● Work order: Your answer must be the data repeated exactly, with no pictures in it.

+-------+

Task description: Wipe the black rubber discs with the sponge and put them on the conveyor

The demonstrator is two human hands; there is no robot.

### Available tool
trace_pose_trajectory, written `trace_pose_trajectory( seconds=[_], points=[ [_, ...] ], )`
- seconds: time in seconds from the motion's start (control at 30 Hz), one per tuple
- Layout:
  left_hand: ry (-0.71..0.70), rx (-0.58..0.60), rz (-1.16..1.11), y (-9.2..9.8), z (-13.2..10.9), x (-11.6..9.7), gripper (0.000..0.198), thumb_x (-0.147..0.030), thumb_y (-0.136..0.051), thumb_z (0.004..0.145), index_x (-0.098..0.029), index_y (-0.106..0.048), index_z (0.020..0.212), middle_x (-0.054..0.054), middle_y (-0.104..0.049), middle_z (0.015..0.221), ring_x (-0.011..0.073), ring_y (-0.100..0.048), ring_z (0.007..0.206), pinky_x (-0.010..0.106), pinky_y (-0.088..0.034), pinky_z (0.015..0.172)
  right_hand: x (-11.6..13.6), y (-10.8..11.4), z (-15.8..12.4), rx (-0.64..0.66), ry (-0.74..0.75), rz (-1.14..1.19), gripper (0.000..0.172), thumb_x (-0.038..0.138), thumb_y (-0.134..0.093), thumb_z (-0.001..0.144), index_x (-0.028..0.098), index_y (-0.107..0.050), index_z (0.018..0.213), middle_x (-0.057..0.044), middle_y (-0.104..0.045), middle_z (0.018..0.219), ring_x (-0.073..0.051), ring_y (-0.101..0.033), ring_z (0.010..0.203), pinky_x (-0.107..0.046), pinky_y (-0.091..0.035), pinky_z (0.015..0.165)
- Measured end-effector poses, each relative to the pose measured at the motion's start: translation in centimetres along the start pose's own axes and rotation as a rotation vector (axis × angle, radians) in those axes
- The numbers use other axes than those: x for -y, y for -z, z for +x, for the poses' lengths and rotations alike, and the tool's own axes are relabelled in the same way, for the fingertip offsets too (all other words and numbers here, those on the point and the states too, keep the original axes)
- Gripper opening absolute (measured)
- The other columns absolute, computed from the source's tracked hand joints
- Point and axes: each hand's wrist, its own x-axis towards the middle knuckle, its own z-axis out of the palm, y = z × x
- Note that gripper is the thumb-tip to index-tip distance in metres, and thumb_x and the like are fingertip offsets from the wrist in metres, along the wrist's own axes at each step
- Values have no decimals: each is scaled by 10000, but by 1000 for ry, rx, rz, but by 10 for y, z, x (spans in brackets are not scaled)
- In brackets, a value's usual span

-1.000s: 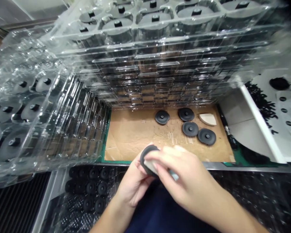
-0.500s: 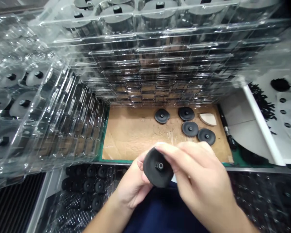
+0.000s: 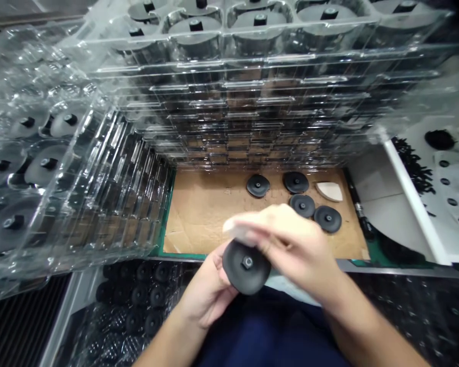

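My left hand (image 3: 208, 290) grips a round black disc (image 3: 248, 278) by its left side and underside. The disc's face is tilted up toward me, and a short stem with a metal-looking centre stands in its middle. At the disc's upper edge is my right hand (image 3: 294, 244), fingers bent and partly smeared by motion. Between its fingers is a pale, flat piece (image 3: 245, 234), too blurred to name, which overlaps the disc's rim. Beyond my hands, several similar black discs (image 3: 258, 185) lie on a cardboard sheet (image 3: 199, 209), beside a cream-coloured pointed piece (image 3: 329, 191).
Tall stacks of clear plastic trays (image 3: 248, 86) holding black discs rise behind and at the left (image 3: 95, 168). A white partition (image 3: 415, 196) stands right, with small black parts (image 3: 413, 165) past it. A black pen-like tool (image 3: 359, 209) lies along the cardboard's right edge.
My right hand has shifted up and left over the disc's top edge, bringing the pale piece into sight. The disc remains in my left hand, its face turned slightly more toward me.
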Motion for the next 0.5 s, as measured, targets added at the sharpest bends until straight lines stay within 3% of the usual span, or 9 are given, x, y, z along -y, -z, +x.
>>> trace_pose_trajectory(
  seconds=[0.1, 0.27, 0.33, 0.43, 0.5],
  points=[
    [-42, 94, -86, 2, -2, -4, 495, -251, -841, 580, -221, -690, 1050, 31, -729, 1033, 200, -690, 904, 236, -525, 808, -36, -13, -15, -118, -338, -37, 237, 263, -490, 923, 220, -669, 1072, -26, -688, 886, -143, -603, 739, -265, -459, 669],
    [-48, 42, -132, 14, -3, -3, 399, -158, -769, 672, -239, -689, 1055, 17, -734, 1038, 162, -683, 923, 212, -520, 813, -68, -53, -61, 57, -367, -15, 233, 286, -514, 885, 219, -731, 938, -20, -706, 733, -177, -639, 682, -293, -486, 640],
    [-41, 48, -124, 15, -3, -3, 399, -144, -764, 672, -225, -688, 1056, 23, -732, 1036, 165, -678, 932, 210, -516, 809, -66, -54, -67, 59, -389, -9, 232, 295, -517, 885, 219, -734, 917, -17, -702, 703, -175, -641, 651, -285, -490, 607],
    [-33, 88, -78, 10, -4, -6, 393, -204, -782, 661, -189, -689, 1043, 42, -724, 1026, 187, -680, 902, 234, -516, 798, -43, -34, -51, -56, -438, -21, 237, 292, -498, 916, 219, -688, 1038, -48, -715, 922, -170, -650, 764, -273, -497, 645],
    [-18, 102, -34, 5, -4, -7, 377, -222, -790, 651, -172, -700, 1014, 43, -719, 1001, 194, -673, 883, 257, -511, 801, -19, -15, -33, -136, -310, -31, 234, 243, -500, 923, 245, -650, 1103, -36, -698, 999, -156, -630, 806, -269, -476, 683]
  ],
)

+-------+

● Completed exercise:
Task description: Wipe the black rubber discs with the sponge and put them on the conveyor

The demonstrator is two human hands; there is no robot.

### Available tool
trace_pose_trajectory, written `trace_pose_trajectory( seconds=[_], points=[ [_, ...] ], )`
- seconds: time in seconds from the motion's start (control at 30 Hz), one per tuple
- Layout:
  left_hand: ry (-0.71..0.70), rx (-0.58..0.60), rz (-1.16..1.11), y (-9.2..9.8), z (-13.2..10.9), x (-11.6..9.7), gripper (0.000..0.198), thumb_x (-0.147..0.030), thumb_y (-0.136..0.051), thumb_z (0.004..0.145), index_x (-0.098..0.029), index_y (-0.106..0.048), index_z (0.020..0.212), middle_x (-0.054..0.054), middle_y (-0.104..0.049), middle_z (0.015..0.221), ring_x (-0.011..0.073), ring_y (-0.100..0.048), ring_z (0.007..0.206), pinky_x (-0.010..0.106), pinky_y (-0.088..0.034), pinky_z (0.015..0.172)
  right_hand: x (-11.6..13.6), y (-10.8..11.4), z (-15.8..12.4), rx (-0.64..0.66), ry (-0.74..0.75), rz (-1.14..1.19), gripper (0.000..0.172), thumb_x (-0.038..0.138), thumb_y (-0.134..0.093), thumb_z (-0.001..0.144), index_x (-0.028..0.098), index_y (-0.107..0.050), index_z (0.018..0.213), middle_x (-0.057..0.044), middle_y (-0.104..0.045), middle_z (0.018..0.219), ring_x (-0.073..0.051), ring_y (-0.101..0.033), ring_z (0.010..0.203), pinky_x (-0.107..0.046), pinky_y (-0.091..0.035), pinky_z (0.015..0.165)
- Measured end-effector poses, each relative to the pose measured at the motion's start: translation in centimetres along the start pose's own axes and rotation as a rotation vector (axis × angle, radians) in those axes
- The numbers use other axes than those: x for -y, y for -z, z for +x, for the poses' lengths and rotations alike, and the tool's own axes are relabelled in the same way, for the fingertip offsets too (all other words and numbers here, those on the point and the states too, keep the original axes)
- Gripper opening absolute (measured)
- The other columns absolute, computed from the source's tracked hand joints
- Point and axes: each hand's wrist, its own x-axis towards the middle knuckle, its own z-axis out of the palm, y = z × x
- Note that gripper is the thumb-tip to index-tip distance in metres, and thumb_x and the like are fingertip offsets from the wrist in metres, along the wrist's own axes at each step
- Values have no decimals: each is scaled by 10000, but by 1000 for ry, rx, rz, but by 10 for y, z, x (spans in brackets are not scaled)
- In brackets, a value's usual span

-1.000s: 
-0.500s: 
+0.000s: 

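My left hand (image 3: 208, 290) grips a round black disc (image 3: 248, 278) by its left side and underside. The disc's face is tilted up toward me, and a short stem with a metal-looking centre stands in its middle. At the disc's upper edge is my right hand (image 3: 294, 244), fingers bent and partly smeared by motion. Between its fingers is a pale, flat piece (image 3: 245, 234), too blurred to name, which overlaps the disc's rim. Beyond my hands, several similar black discs (image 3: 258, 185) lie on a cardboard sheet (image 3: 199, 209), beside a cream-coloured pointed piece (image 3: 329, 191).
Tall stacks of clear plastic trays (image 3: 248, 86) holding black discs rise behind and at the left (image 3: 95, 168). A white partition (image 3: 415, 196) stands right, with small black parts (image 3: 413, 165) past it. A black pen-like tool (image 3: 359, 209) lies along the cardboard's right edge.
My right hand has shifted up and left over the disc's top edge, bringing the pale piece into sight. The disc remains in my left hand, its face turned slightly more toward me.
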Motion for the next 0.5 s, as measured, targets added at the sharpest bends until straight lines stay within 3% of the usual span, or 9 are given, x, y, z along -y, -z, +x.
>>> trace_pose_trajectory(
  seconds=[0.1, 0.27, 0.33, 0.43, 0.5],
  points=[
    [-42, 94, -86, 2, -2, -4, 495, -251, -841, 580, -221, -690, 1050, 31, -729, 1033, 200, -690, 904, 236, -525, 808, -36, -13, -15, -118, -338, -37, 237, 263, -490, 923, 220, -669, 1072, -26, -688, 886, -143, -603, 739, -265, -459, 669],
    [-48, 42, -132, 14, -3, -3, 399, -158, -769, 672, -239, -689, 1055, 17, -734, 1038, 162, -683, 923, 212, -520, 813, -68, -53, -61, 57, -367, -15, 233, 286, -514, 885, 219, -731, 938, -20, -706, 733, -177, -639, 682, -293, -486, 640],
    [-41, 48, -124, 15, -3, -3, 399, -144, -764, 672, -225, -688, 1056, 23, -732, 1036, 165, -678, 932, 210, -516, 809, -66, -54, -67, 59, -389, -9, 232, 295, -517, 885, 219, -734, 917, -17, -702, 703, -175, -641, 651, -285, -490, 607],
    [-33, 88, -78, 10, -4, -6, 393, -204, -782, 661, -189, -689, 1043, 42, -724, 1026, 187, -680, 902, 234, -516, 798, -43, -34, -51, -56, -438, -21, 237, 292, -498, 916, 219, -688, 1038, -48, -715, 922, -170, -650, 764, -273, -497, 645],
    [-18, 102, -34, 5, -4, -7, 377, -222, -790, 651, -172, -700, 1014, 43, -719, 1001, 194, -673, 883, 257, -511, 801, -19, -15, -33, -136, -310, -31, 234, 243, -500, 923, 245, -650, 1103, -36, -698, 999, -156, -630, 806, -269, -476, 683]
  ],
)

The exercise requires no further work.